« Mais non, ce n’est pas l’année du Covid et la rumeur de manque de nourriture dans les magasins qui nous ont poussés à commencer un potager… c’était il y a déjà 8 ans. Sur une petite parcelle seulement, et puis c’est devenu une passion ! » « Oh moi, ma famille a toujours cultivé son jardin, donc tu comprends pourquoi mes tomates, je sais comment les tuteurer… » « On a pris ce terrain avec des copains, mais on n’y connaît rien du tout, et ça n’est pas évident le jardinage. Mais on va apprendre et on se marre bien en tous les cas. Première salade, on est très fiers et on va se la manger ensemble ! »
L’autonomie alimentaire préoccupe partout en France et dans le monde, et cette année 2021 a vu beaucoup de jardiniers amateurs se lancer dans l’aventure potagère. Au départ, on rêve indépendance alimentaire. Mais les jardins potagers ne fourniront pas actuellement la nourriture pour tout le monde, ni sur toute l’année. Entre problèmes de climat, inondations, maladies et attaques d’insectes, visites des sangliers, des taupes ou des doryphores, et le temps qui manque pour se consacrer vraiment au jardin, il n’est pas simple d’avoir une production suffisante. Les étés deviennent par exemple si chauds que les fleurs de tomate font peu de fruits en juillet et il faut attendre août ou même septembre pour avoir enfin de bonnes récoltes.

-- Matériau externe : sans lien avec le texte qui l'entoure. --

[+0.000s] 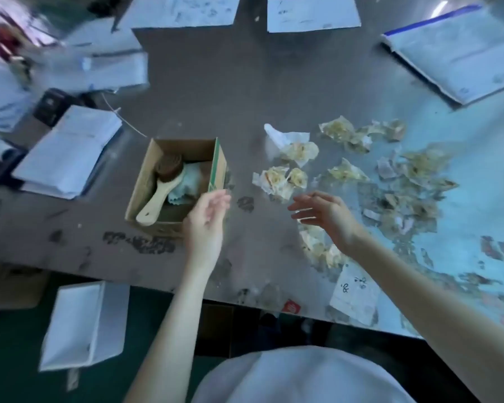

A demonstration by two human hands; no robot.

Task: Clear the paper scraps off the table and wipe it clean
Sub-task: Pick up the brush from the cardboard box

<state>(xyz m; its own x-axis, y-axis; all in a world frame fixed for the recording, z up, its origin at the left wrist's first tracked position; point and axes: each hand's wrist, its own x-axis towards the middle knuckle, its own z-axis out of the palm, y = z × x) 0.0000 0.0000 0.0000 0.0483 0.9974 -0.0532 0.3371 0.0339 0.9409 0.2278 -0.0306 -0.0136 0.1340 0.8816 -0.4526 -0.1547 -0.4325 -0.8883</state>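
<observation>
Several crumpled, yellow-stained paper scraps (297,152) lie scattered over the right half of the grey, smeared table (216,91). An open cardboard box (146,181) stands left of them, holding a wooden-handled brush (160,196) and a light blue cloth (191,178). My left hand (205,222) hovers at the box's near right corner, fingers relaxed, holding nothing. My right hand (323,213) hovers just above the table near the scraps (277,178), fingers loosely spread and empty. More scraps (317,245) lie partly hidden under my right wrist.
Stacks of papers (67,152) sit at the left, with sheets (312,13) along the far edge and a folder (460,53) at the far right. A handwritten slip (355,292) lies near the front edge. A white bin (85,324) stands on the floor below the table.
</observation>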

Si l’exigence d’une récolte abondante occasionne traitements chimiques, désherbants et engrais de synthèse à tout va… on mangera des légumes de qualité très médiocre, et on abimera le sol des jardins sur le long terme.

Reproduire tous les défauts de l’agriculture industrielle à l’échelle d’un jardin individuel ou familial, quel intérêt ?
Des jardins partagés se développent dans les zones de potagers mais aussi en pleine ville, îlots de résistance à la bétonisation. Ce qui est proposé est simple : appliquer les principes de base des jardins familiaux — convivialité, courtoisie, solidarité, entraide, respect des autres et de l’environnement —, utiliser des produits phytosanitaires d’origine biologique, appliquer des méthodes d’économie d’eau… Chercher les solutions en cas de pollution des terres. Cela apporte à la fois plus de chance de manger des légumes car même si les escargots ont pillé mon repiquage de salades, ou si j’ai raté le semis de carottes cette année, j’aurai des chances d’en avoir tout de même, parce que cela aura mieux réussi dans une autre parcelle. De même si le savoir-faire me fait défaut, une autre personne pourra m’aider, et nous chercherons ensemble la solution. Enfin si je peine à la tâche du désherbage par exemple, plusieurs viendront à ma rescousse et le travail se fera de façon efficace et joyeuse… à charge de revanche.
C’est toute une philosophie à retrouver : non plus la concurrence et l’individualisme, mais le soutien de chacun.e pour les autres.
Partages solidaires, échanges de connaissances et d’outils, chantiers collectifs, convivialité… tout cela participe d’une denrée qui nous est indispensable : le lien social. Cultiver ce lien nourrit nos vies pour le présent et nous permettra d’inventer les perspectives originales pour le dépassement des crises du futur.

A.V.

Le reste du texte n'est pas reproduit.